WHAT IS NEEDED: Only one stretch of the data below should be repeated: the lines from the line containing "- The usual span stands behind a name" through the line containing "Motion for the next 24", inclusive, exactly as they are.
------ LISTED ENTRIES ------
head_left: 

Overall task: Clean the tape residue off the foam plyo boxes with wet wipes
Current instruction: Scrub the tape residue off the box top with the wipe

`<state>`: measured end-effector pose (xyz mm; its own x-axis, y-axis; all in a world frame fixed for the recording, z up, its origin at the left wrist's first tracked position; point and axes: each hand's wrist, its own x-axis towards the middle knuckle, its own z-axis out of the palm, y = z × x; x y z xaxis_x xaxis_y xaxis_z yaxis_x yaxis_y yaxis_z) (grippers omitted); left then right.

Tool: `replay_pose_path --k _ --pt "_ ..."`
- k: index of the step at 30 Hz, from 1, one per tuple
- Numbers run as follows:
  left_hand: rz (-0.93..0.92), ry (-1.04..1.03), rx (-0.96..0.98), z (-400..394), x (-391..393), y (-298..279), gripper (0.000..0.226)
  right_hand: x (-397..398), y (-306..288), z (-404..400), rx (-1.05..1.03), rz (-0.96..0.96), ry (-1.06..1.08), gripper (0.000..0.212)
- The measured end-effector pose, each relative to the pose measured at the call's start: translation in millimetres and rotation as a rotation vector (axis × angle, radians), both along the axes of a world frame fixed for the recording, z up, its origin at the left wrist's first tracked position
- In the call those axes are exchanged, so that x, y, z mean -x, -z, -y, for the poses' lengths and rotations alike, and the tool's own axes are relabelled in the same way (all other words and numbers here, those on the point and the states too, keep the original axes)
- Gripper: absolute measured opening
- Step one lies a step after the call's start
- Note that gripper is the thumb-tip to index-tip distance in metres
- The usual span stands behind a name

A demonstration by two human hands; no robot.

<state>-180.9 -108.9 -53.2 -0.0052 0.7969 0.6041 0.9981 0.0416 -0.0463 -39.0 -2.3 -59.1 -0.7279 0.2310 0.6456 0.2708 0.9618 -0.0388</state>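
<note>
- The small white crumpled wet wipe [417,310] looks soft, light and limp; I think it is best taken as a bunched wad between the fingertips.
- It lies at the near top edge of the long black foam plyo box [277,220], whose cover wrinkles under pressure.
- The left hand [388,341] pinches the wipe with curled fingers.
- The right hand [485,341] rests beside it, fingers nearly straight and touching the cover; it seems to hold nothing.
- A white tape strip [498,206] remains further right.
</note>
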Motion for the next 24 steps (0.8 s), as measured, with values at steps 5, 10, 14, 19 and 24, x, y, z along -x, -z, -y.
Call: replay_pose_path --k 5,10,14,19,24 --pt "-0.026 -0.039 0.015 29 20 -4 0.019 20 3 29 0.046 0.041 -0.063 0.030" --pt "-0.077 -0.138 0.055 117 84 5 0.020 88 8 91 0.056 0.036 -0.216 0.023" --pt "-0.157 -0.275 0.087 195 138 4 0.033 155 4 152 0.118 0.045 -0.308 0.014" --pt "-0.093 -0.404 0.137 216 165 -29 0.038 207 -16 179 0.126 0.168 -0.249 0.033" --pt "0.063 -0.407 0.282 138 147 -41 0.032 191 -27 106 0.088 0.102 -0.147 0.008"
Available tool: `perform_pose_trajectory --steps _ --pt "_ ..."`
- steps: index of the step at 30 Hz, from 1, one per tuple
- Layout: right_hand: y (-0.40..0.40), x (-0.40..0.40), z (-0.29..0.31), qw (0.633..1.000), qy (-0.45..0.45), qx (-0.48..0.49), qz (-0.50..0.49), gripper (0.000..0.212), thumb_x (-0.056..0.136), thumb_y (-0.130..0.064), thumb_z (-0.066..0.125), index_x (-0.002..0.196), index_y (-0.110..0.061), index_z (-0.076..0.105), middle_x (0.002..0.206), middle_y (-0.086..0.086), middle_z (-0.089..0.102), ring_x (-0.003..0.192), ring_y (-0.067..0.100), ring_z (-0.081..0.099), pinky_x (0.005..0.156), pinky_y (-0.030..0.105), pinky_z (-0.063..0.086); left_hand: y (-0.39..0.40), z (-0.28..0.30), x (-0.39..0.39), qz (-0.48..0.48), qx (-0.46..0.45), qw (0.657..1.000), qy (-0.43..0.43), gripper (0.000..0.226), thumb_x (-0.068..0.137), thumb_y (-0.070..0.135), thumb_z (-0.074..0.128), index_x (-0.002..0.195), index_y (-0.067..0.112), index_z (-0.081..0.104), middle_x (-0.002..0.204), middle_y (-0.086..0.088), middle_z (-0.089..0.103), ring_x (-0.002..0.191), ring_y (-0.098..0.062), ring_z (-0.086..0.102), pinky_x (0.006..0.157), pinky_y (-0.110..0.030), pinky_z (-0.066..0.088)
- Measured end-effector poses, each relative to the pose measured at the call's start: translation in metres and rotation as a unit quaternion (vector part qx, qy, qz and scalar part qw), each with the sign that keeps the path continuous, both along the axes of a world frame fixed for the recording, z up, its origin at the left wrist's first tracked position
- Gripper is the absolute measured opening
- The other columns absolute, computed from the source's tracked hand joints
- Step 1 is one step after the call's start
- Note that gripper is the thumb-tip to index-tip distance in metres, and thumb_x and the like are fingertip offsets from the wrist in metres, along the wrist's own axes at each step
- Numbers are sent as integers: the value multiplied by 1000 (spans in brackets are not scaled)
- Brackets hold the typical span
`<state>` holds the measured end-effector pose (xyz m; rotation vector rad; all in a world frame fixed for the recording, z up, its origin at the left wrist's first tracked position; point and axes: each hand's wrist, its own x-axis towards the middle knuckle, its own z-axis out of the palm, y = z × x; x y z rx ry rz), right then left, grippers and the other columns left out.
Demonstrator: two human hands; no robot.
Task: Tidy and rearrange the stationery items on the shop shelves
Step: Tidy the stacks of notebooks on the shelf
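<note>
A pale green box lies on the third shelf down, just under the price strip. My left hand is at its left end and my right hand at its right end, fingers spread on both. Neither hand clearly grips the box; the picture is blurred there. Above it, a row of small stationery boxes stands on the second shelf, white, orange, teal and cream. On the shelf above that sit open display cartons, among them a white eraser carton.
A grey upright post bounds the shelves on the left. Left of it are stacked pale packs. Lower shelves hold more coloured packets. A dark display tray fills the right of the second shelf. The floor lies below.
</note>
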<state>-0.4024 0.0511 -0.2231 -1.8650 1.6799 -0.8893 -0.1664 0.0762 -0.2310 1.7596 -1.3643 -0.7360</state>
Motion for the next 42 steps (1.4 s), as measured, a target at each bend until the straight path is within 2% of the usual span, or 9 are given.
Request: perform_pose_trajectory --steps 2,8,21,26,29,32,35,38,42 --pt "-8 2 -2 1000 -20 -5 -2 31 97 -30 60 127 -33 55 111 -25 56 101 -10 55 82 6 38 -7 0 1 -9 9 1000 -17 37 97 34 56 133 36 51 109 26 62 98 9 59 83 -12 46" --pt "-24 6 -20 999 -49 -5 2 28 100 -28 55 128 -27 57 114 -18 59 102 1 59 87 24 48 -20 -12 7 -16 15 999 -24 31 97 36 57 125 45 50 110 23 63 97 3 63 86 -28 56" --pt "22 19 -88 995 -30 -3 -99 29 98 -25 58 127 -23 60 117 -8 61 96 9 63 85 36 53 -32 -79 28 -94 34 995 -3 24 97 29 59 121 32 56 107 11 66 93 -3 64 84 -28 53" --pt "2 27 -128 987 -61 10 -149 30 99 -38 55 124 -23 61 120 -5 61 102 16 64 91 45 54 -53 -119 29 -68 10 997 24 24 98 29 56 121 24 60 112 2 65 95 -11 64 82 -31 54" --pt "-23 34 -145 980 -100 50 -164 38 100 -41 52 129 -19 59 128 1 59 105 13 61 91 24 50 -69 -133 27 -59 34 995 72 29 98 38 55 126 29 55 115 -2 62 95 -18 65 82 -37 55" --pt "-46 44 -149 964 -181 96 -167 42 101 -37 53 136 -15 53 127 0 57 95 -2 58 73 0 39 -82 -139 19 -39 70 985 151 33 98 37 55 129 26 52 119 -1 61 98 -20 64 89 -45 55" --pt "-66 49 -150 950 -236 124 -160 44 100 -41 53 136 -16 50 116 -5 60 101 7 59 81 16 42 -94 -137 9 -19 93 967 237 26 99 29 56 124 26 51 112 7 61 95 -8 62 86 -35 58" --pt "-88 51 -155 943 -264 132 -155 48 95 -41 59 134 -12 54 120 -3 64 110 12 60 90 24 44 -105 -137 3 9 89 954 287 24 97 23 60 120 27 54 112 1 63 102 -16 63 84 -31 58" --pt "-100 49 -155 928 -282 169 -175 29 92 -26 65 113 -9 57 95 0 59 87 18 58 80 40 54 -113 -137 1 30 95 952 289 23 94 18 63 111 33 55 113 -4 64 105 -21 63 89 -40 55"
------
EXERCISE OUTPUT:
- The usual span stands behind a name

A demonstration by two human hands; no robot.

<state>-180.9 -108.9 -53.2 -0.0052 0.7969 0.6041 0.9981 0.0416 -0.0463 -39.0 -2.3 -59.1 -0.7279 0.2310 0.6456 0.2708 0.9618 -0.0388</state>
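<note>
- The small white crumpled wet wipe [417,310] looks soft, light and limp; I think it is best taken as a bunched wad between the fingertips.
- It lies at the near top edge of the long black foam plyo box [277,220], whose cover wrinkles under pressure.
- The left hand [388,341] pinches the wipe with curled fingers.
- The right hand [485,341] rests beside it, fingers nearly straight and touching the cover; it seems to hold nothing.
- A white tape strip [498,206] remains further right.
</note>
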Motion for the next 24 steps (0.8 s), as measured, with values at steps 5, 10, 14, 19 and 24, x, y, z along -x, -z, -y.

This exercise has been completed.